Ex vivo assessment of memory T cell responses specific to SARS-CoV-2

Peripheral blood mononuclear cells (PBMCs) were tested for responses to a panel of 423 overlapping peptides spanning the SARS-CoV-2 proteome except ORF1, using ex vivo interferon-γ (IFN-γ) enzyme-linked immunospot (ELISpot) assays. All overlapping peptides were placed into two two-dimensional peptide matrices. A total of 61 peptide pools were tested, with 29 peptides in the first-dimension pools, as described in Supplementary Table1. The majority of the participants exhibited SARS-CoV-2 memory T cell responses to at least one of the peptides. The overall distribution, magnitude and breadth of the IFN-γ responses against all SARS-CoV-2 virus peptides are shown in Fig.1. There was no correlation between the T cell responses and the time that had elapsed from symptom development (Supplementary Fig.2). No ex vivo IFN-γ-producing SARS-CoV-2-specific T cell responses were observed in healthy volunteers, who were all sampled before any chance of exposure, but in those with appropriate HLA types, T cell responses were observed to influenza virus, Epstein–Barr virus and cytomegalovirus (CMV) using pools of known T cell epitopes, as well as phytohemagglutinin, as positive controls (Supplementary Fig.3). The breadth and magnitude of the T cell responses varied considerably between individuals. T cell responses were detected against epitopes distributed across a wide variety of virus proteins. Significantly higher-magnitude (P = 0.002) and broader (P = 0.002) overall T cell responses were observed in severe cases compared with mild cases, in particular for responses to spike (P = 0.021 for magnitude;P = 0.016 for breadth), membrane (P = 0.0003 for magnitude;P = 0.033 for breadth), ORF3 (P < 0.0001 for magnitude;P < 0.001 for breadth) and ORF8 proteins (P = 0.011 for magnitude;P = 0.014 for breadth) (Fig.2). Overall, we found that strong and broad T cell memory responses were induced after recovery from COVID-19, and the breadth and magnitude of T cell responses were significantly higher in severe compared with mild cases.

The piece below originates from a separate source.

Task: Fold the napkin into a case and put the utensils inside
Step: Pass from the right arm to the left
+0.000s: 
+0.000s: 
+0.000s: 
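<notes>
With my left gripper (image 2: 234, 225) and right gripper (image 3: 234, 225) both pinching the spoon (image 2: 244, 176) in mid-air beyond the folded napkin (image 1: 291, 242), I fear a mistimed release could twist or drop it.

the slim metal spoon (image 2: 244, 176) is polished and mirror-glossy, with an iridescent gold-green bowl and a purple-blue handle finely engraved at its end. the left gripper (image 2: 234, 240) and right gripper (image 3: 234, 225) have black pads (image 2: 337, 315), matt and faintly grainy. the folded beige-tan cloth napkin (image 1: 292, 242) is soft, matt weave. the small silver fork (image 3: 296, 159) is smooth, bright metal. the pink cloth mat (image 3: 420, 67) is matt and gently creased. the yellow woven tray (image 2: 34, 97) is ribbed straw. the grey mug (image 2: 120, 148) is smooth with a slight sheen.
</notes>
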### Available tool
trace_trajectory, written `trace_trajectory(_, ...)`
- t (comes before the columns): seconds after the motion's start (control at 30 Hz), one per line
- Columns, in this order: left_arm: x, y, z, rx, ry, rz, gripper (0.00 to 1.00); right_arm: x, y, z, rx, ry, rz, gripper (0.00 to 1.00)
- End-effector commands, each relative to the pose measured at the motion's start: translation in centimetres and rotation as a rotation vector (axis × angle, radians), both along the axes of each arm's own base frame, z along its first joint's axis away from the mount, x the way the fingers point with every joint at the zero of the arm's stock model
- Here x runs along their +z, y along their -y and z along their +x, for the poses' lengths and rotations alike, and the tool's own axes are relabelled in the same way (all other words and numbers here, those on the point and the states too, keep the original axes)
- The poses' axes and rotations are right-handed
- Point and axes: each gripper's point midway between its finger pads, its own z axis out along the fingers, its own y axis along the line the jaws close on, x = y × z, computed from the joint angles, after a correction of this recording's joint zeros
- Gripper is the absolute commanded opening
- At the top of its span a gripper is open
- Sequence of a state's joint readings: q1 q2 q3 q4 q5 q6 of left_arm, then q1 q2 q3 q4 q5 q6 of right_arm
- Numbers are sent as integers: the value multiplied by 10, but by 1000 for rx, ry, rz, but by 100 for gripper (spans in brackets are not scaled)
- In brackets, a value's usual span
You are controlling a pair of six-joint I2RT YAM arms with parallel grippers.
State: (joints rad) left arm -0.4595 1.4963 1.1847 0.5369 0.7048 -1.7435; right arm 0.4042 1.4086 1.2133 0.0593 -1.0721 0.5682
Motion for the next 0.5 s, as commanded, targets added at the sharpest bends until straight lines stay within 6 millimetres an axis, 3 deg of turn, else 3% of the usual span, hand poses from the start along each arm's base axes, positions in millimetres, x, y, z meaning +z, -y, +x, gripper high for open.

Of the 42 patients studied, 28 had mild symptoms while 14 showed severe symptoms. PBMCs were isolated and IFN-γ production was detected by ELISpot after incubation with SARS-CoV-2 peptides.a, Magnitude of IFN-γ T cell responses for each individual. Each bar shows the total T cell responses of each individual specific to all of the SARS-CoV-2 protein peptides tested. Each colored segment represents the source protein corresponding to peptide pools eliciting IFN-γ T cell responses.b, Breadth of T cell responses for each individual. The breadth of T cell responses was calculated by the number of peptide pools in the first-dimension (n = 29) cells that responded to spot-forming units. The experiments were repeated in 35 participants where sample availability permitted. Env, envelope protein.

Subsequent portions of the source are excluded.